500 Most Influential Muslims: Science and Technology

The Prince Alwaleed Bin Talaal Center for Muslim-Christian Understanding and The Royal Islamic Strategic Studies Centre published its first edition in what promises to be an annual series of insight into the movers and shakers of the Muslim world. Entitled The 500 Most Influential Muslims 2009, the book categorizes Muslims’ influential capacities into 15 categories: scholarly , political, administrative, lineage, preachers, women, youth, philanthropy, development, science and technology, arts and culture, Qu’ran reciters, media, radicals, international Islamic networks and issues of the day. As part of an ongoing series each week those receiving mention in North America will be highlighted. This week those who seem to have influence in Science and Technology will be highlighted.
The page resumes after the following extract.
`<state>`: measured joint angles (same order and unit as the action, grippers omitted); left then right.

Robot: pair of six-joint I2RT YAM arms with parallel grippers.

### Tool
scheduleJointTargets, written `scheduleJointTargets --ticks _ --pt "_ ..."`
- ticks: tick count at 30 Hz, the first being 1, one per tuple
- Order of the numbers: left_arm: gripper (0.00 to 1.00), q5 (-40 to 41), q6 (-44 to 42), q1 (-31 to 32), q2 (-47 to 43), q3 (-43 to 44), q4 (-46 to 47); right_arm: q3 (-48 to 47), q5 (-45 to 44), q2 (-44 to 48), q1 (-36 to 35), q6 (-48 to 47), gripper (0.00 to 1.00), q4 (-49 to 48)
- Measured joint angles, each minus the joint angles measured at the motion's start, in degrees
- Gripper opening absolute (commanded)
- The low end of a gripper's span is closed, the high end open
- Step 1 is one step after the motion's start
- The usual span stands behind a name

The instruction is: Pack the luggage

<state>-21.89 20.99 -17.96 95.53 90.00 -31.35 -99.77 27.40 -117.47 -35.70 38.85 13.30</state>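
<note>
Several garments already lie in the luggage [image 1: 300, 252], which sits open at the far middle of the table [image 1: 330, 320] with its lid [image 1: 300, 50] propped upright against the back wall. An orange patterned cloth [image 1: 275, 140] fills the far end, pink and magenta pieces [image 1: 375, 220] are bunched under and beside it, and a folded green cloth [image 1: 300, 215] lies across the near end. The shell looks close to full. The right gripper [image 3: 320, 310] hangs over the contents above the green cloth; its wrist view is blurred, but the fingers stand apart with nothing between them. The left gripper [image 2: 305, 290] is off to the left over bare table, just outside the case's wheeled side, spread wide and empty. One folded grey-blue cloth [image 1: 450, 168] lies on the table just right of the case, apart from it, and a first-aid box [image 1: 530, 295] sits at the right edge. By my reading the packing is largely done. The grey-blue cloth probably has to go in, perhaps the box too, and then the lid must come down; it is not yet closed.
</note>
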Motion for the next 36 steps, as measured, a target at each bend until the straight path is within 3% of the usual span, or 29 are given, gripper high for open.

In this category, there are four people honored living in the United States.

Mohamad Chakaki is a founding member of Green Muslims, a Washington, D.C. group that seeks to relate sustainable environmental policy to faith. He works on projects in the US and the Middle East.

Fuad El Hibri is the CEO of Emergent BioSolutions, Inc. BioSolutions is a multinational bio-pharmaceutical company that is the sole-holder of the FDA-approved anthrax vaccine. He is also Chairman of the East West Resources Corporation and Chairman and Treasurer of the El Hibri Charitable Foundation.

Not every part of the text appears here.